Крепняк и Рудой тоже поднялись.
— Ну, коли так, — сказал Рудой, крепко обнимая одной рукой Варичева за плечи, — счастливого лова тебе, Илья Борисыч!
Крепняк тоже подошел ближе, расправил плечи, снял черный клеенчатый картуз.
— Так что принимай «Катеньку» — шаланду нашу, товарищ капитан… — Крепняк оглянулся: — Эй, команда: Николай, Петушок, новый бригадир заступает! — Петушок подпрыгнул, ударил в доски каблуками.
— Есть! Капитану — честь!..
Николай улыбнулся, по-прежнему не поднимая глаз.
— Такое дело, — сказал Петушок, быстро наклоняясь к Асмолову, — смочить бы не мешало…
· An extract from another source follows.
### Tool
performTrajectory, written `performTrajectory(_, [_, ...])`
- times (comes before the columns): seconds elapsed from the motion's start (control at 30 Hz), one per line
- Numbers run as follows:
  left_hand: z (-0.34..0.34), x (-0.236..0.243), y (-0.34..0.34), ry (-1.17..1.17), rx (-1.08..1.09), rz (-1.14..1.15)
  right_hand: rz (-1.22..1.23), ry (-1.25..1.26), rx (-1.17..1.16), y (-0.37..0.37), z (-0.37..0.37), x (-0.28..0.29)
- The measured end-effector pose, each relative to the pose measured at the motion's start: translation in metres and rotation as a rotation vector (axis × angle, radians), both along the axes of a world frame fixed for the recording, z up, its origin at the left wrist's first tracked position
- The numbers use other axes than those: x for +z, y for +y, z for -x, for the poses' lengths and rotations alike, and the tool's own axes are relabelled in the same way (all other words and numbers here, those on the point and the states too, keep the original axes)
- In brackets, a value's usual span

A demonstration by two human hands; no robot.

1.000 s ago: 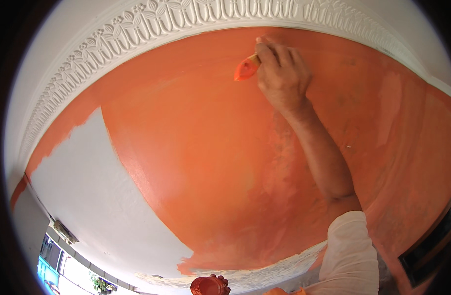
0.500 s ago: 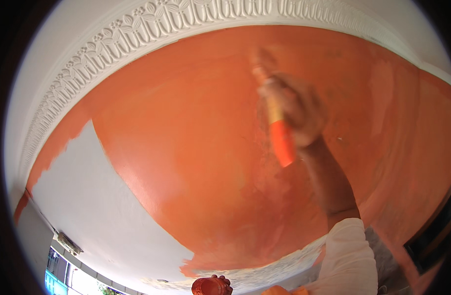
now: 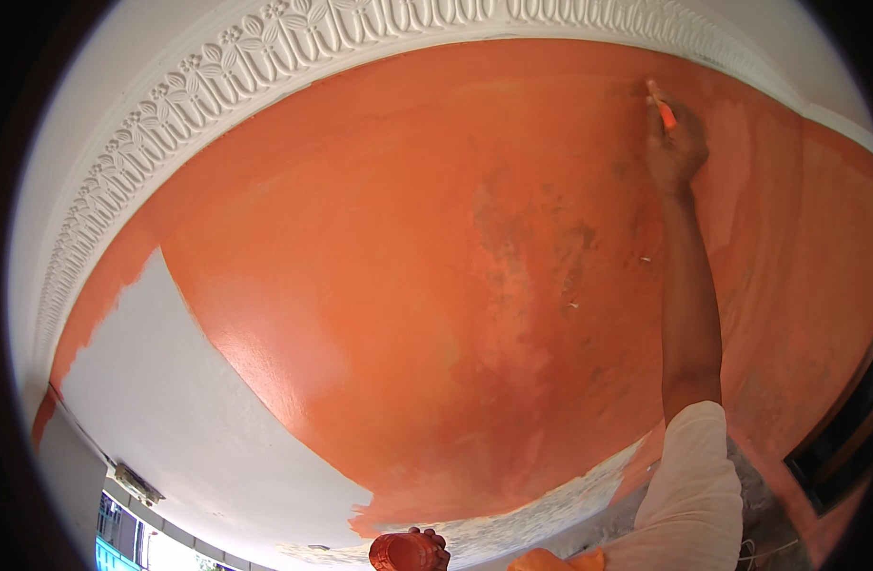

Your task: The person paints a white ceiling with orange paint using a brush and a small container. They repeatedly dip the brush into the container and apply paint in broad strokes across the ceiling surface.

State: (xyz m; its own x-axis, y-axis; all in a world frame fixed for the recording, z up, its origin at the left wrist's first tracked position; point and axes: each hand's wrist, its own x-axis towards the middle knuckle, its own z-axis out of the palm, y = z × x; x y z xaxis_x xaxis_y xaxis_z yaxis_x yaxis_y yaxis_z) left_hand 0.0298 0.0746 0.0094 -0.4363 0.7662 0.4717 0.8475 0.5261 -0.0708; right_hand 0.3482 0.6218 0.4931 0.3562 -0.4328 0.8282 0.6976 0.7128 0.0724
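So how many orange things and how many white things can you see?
Orange: 3 - paintbrush, small pot, painted ceiling patch
White: 3 - patterned moulding, unpainted ceiling patch, sleeve
Total: 6

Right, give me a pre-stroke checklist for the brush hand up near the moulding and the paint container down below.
1. Right hand grips the brush: ok, fingers closed round the orange handle.
2. Brush tip on the orange wall, below the white moulding: ok, moulding shows no orange here.
3. Paint load on the bristles: cannot tell, too small.
4. Left hand holds the orange container: ok, at the lower edge.
5. Coverage: not ok, a patchy, darker area shows mid-wall and a white unpainted area remains at left.
6. Paint level in the container: cannot tell.
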Motion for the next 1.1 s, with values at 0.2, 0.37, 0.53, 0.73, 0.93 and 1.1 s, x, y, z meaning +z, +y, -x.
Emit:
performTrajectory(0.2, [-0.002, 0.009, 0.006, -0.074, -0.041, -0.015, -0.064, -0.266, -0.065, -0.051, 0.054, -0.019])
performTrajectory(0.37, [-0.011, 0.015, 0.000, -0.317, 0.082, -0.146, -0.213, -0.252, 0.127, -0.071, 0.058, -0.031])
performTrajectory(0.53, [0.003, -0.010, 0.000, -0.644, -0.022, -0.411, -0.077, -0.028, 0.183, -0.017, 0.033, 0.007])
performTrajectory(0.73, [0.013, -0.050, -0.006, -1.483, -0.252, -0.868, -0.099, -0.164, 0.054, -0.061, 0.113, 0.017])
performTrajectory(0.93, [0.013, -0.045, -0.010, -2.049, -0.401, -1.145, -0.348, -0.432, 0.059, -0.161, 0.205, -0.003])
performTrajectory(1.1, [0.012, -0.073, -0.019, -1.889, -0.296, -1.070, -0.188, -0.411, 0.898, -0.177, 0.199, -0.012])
Асмолов переглянулся с Крепняком.
— И верно… Эй, Серафима, сходи в погребок.
Она засмеялась, отложила нож и, взглянув на Варичева, закинула за голову руки, поправила прическу.
Приплясывая, Петушок двинулся вслед за ней. Николай глянул на него в упор. Обернувшись, Серафима остановилась на тропинке, строго сдвинула брови.
— Отстань…
Петушок покосился на Николая, пожал плечами.
— И не надо… сама принесешь.
На тесной палубе баркаса и у прилавков на берегу, стоя рядом, женщины разделывали рыбу. Длинные, узкие ножи плавно скользили по розоватым, мягким брюшкам кеты. Груды сочной икры падали на прилавок, таяли под парной солнечной теплынью. Женщины работали, почти не следя за руками. Быстро мелькали ножи. Светлая чешуя сыпалась к ногам их, как снег.
Серафима пришла через несколько минут, и Асмолов сам налил полные стаканы, тряхнул седой головой.
— За тебя, Илья Борисыч… большую удачу тебе!